BS Ekonomi Bağımsız Medyasını Destekleyin
Eğer abone iseniz giriş yapınız.
Yıllar boyunca Japonya, hükümetler için güven verici bir örnekti. 2020’de net kamu borcu GSYİH’nin %162’sine ulaşmasına rağmen, ülkede bir bütçe krizi yaşanmadı. Aksine, 30 yıl vadeli borçlanmanın bile %0,1 gibi çok düşük faizlerle yapılabildiği bir dönem yaşandı. Ancak artık Japonya, “rahatlatıcı örnek” konumundan “uyarı niteliğindeki vaka”ya dönüşüyor.
2022’den bu yana devlet tahvili getirileri istikrarlı şekilde yükseliyor ve bu yıl ani bir sıçrama yaşandı. Faiz ödemeleri, merkezi hükümet bütçesinin onda birini yutuyor. Merkez Bankası da yıllarca süren parasal genişleme döneminde yarattığı devasa likidite üzerine %0,4 GSYİH oranında faiz ödüyor — bu maliyetler nihayetinde vergi mükelleflerinin sırtına biniyor. Yatırımcılar artık Japonya’nın bir mali kriz riski taşıyıp taşımadığını ciddi şekilde sorgulamaya başladı. Üstelik Japon tahvil piyasası son dönemde, zengin ülkelerdeki devlet borçları açısından bir gösterge işlevi görüyor.
İyi haber şu ki, yakın vadede bir çöküş beklenmiyor. Tahvil getirilerindeki artış kısmen enflasyondan kaynaklanıyor; bu da devletin reel olarak daha az geri ödeme yapabileceği anlamına geliyor. Yüksek enflasyon sayesinde net borç oranı yaklaşık %135’e kadar geriledi. Japonya’nın cılız büyüme oranına rağmen, bu oranı sabit tutmak için yalnızca sınırlı bütçe disiplinine ihtiyaç var.
Kötü haber ise, siyasetin yanlış yöne gitmesi. Temmuz sonunda yapılacak Üst Meclis seçimleri öncesi siyasetçiler, seçmene daha fazla maddi destek sözü vermekte yarışıyor.
Enflasyonun hanehalkı gelirini eritmesi nedeniyle seçmen bu tür “rüşvetlere” oldukça açık.
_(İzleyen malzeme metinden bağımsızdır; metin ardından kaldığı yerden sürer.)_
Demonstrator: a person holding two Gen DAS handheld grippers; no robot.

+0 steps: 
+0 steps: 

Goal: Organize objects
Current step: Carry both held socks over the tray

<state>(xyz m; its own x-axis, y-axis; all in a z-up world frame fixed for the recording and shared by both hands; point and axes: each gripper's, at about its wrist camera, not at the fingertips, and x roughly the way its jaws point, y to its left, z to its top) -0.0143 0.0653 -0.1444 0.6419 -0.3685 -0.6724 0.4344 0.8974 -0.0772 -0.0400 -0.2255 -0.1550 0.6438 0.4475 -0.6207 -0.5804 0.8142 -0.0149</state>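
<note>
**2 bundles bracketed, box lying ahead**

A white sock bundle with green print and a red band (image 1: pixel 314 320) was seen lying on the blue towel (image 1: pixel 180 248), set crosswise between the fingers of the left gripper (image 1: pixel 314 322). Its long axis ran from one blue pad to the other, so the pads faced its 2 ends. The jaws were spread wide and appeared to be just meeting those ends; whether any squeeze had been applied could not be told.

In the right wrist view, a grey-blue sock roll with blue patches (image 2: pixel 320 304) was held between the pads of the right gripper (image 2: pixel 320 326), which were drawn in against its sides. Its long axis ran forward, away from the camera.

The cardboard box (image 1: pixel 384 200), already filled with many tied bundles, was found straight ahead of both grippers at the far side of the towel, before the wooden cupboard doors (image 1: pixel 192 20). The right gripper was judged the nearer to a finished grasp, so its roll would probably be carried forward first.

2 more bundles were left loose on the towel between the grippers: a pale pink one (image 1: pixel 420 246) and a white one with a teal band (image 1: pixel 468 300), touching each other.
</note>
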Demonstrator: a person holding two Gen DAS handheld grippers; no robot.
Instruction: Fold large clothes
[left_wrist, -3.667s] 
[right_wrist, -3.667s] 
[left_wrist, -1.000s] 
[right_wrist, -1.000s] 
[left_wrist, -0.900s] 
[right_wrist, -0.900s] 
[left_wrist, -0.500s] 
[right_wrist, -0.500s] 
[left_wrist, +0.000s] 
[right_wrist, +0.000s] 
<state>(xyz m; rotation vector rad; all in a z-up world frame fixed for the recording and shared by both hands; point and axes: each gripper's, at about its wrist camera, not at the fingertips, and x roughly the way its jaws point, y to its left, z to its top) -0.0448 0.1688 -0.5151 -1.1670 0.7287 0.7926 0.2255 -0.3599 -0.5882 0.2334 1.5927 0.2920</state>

Reel ücretler 2019’dan bu yana yaklaşık %4 düştü. Siyasi açıdan kutsal sayılan temel gıda maddesi pirincin fiyatı 2024 başından bu yana iki katına çıktı. Bu artışta kötü hasatlar nedeniyle oluşan arz açığına karşılık yeni arz kaynaklarının devreye girmesini engelleyen regülasyonlar ve gümrük vergileri etkili oldu.
Ana muhalefet partileri, zorlanan hanelere destek olmak için gıdadaki %8’lik tüketim vergisinin askıya alınmasını istiyor. Bazı partiler ise yaşam maliyetini düşürmek için genel %10’luk tüketim vergisinin tamamen kaldırılmasını öneriyor. Hükümet, bu taleplerin doğru biçimde direnilmesi gereken popülist çıkışlar olduğunu düşünüyor çünkü “geçici” olarak sunulan vergi indirimleri daha sonra geri alınması zor kararlara dönüşebilir. Ancak Başbakan Ishiba Shigeru başka yollarla ödün verdi: Kişi başına 20.000 yen (139 dolar), çocuklar ve düşük gelirli bireyler için bunun iki katı değerinde nakit yardım sözü verdi. Bu planın maliyeti GSYİH’nin yaklaşık %0,5’i.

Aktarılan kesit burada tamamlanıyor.